- **PROMPT**
Report every line from the following entries that contains the string "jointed".

Extracted records
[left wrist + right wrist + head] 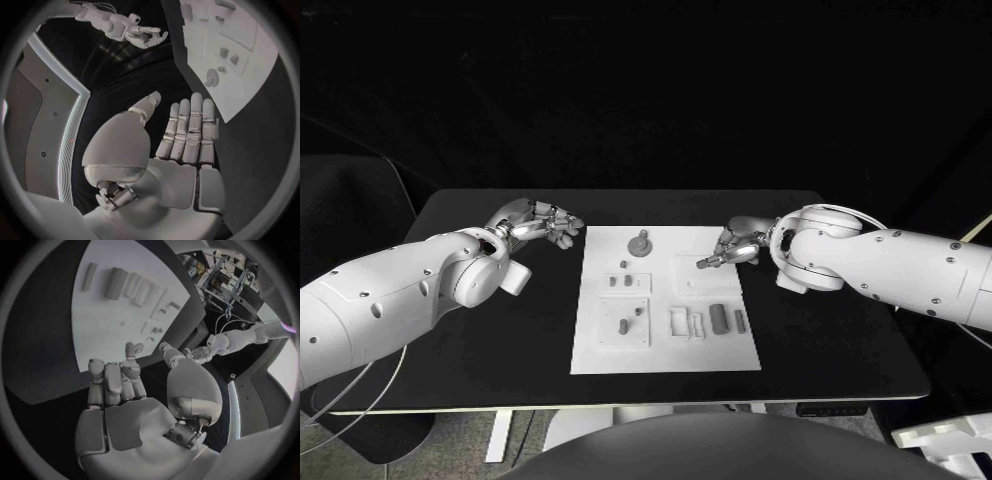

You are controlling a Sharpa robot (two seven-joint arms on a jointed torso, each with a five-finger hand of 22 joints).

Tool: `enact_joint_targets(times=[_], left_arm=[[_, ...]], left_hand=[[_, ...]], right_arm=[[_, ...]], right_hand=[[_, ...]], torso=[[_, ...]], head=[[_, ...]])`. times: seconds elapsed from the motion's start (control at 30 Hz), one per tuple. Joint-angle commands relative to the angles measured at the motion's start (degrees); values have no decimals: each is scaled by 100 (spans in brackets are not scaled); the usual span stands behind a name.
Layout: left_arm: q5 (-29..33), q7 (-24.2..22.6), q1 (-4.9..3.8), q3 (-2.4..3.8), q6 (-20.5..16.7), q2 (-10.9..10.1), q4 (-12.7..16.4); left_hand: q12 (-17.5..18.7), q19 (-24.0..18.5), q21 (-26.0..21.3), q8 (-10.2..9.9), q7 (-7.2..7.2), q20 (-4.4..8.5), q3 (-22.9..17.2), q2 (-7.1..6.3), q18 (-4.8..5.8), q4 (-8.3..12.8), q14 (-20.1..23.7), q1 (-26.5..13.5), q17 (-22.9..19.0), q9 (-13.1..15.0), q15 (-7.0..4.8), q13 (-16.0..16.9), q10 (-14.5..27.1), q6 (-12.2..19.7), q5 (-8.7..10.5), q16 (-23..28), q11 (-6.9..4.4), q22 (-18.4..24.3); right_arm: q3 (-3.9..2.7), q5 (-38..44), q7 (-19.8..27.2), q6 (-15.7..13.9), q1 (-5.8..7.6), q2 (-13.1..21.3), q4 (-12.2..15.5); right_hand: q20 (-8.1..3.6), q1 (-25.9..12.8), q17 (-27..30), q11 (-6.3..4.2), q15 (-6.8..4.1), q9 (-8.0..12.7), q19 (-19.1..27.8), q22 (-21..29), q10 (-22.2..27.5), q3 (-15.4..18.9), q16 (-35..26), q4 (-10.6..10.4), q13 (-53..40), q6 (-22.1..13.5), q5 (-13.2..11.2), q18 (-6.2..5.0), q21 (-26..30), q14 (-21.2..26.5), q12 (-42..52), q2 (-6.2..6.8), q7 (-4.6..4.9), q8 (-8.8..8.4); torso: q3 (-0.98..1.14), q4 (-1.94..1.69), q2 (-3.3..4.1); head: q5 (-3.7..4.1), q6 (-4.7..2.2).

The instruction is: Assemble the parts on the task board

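The white task board (668, 345) lies in the middle of the black table. A round grey part (640, 243) sits near its far edge, small grey parts (630, 319) lie on its left half, and two grey cylinders (718, 318) lie on its right half. My left hand (540, 225) hovers over the table just left of the board's far left corner, fingers straight and apart from the thumb (184, 130), holding nothing. My right hand (737, 247) hangs over the board's far right edge with fingers (115, 382) loosely extended and nothing in them.
Bare black table lies to either side of the board (250, 75) and in front of it. White moulded pieces (684, 321) lie beside the cylinders (115, 282). The table's front edge (632, 405) runs close below the board.
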State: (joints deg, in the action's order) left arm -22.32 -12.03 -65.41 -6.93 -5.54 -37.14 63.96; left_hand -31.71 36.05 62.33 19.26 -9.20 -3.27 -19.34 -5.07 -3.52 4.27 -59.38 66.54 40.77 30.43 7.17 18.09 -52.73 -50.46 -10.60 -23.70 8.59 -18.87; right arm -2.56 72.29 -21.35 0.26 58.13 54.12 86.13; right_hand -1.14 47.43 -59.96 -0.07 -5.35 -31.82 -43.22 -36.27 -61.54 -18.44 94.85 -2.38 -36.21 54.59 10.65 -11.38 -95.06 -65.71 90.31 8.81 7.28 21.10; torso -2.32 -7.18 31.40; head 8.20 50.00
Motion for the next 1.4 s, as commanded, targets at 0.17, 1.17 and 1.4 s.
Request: enact_joint_targets(times=[0.17, 1.17, 1.4], left_arm=[[-10, -6, -4, -6, 101, -6, 22], [-10, 33, -4, -10, 132, -15, 20], [-10, 33, -4, -10, 138, -16, 25]], left_hand=[[13, 48, 25, 32, 3, 16, -2, 20, -74, -47, -67, -86, 8, 10, 0, 8, -57, -27, -9, 28, 2, -8], [34, 64, 32, 33, 4, 17, 8, 61, -77, -117, -95, -172, 8, 13, -3, 10, -78, -29, -12, 56, 1, -12], [36, 65, 32, 32, 4, 18, 8, 64, -77, -122, -96, -179, 8, 13, -3, 10, -78, -28, -12, 59, 1, -12]], right_arm=[[31, 345, -842, 793, 6, -25, -63], [604, 236, -932, 1371, -53, -609, -621], [620, 279, -953, 1428, -65, -676, -702]], right_hand=[[-10, -30, 2, -26, -18, -19, -68, -23, -115, -17, 337, -37, -22, 223, 6, -72, -818, -95, 51, -26, 101, 55], [14, -9, 22, -64, -53, -65, -135, -62, -266, -67, 375, -13, -25, 536, 21, -109, -813, -202, 61, -161, 40, 182], [16, -21, 22, -66, -54, -67, -138, -65, -274, -64, 379, -19, -25, 557, 20, -110, -814, -207, 62, -164, 36, 190]], torso=[[-6, -21, 20], [6, -18, 24], [8, -23, 24]], head=[[60, 0], [72, 0], [62, 0]])
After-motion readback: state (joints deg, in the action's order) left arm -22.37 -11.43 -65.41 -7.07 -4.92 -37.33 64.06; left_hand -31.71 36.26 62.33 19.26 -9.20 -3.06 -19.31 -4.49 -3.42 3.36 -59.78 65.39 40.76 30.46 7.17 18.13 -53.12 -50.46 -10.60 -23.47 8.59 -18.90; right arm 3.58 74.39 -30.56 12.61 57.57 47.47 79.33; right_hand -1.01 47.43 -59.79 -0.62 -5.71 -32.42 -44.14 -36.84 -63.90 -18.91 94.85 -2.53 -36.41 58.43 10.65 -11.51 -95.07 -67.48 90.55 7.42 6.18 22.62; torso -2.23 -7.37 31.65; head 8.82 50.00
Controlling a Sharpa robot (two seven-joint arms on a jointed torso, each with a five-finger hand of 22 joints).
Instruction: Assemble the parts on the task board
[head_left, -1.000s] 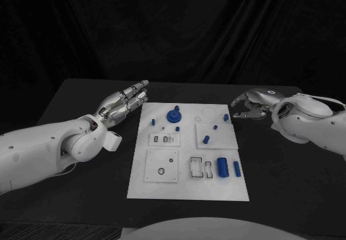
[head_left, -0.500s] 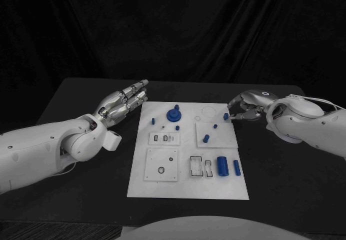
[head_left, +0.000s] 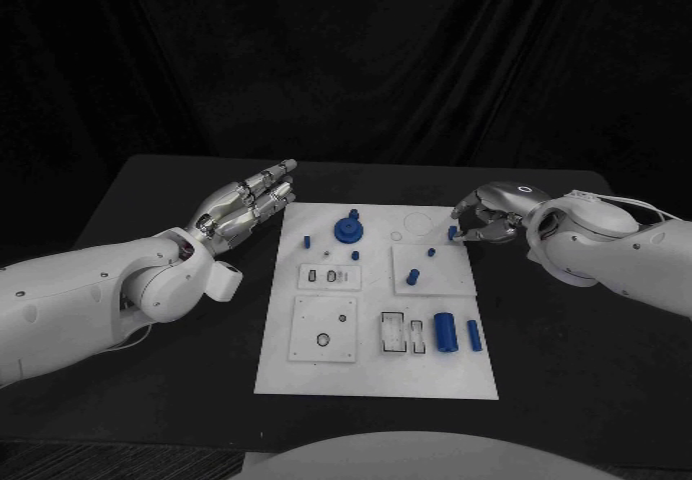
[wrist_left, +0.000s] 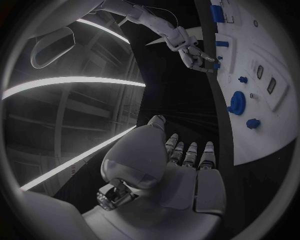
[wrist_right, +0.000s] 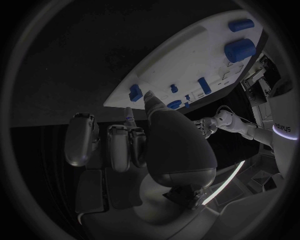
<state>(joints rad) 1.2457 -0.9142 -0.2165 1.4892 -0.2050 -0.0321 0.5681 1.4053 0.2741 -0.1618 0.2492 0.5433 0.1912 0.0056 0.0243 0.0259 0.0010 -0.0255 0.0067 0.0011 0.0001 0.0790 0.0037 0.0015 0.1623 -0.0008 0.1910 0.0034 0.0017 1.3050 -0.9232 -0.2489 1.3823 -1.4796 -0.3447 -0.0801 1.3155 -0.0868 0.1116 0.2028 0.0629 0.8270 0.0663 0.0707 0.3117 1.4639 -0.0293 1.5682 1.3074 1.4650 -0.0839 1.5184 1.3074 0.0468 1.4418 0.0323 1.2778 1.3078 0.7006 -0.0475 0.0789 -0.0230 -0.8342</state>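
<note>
The white task board (head_left: 372, 370) lies mid-table with several blue parts on it. A blue round part (head_left: 348, 230) stands near the far edge, and small pegs (head_left: 413, 278) stand in the far half. Two blue cylinders (head_left: 446, 333) lie near the right edge. My right hand (head_left: 485, 214) hovers at the far right edge with its fingers curled down around a small blue peg (head_left: 451, 232). In the right wrist view its thumb tip (wrist_right: 150, 97) sits right beside that peg (wrist_right: 135, 92); a grip is not visible. My left hand (head_left: 248, 204) is flat and holds nothing, beside the far left corner.
The black table (head_left: 173, 190) surrounds the board, with bare strips on both sides and in front. In the left wrist view the board (wrist_left: 275, 55) runs past my left hand (wrist_left: 187, 162), with my right hand (wrist_left: 192, 52) at its far edge.
My right hand has moved left, toward the board's far right edge, and closed in on the small blue peg. The left arm has not moved.
</note>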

- **OUTPUT OF THE TASK**
You are controlling a Sharpa robot (two seven-joint arms on a jointed torso, each with a five-finger hand of 22 joints).
Controlling a Sharpa robot (two seven-joint arms on a jointed torso, each with a five-finger hand of 22 joints).

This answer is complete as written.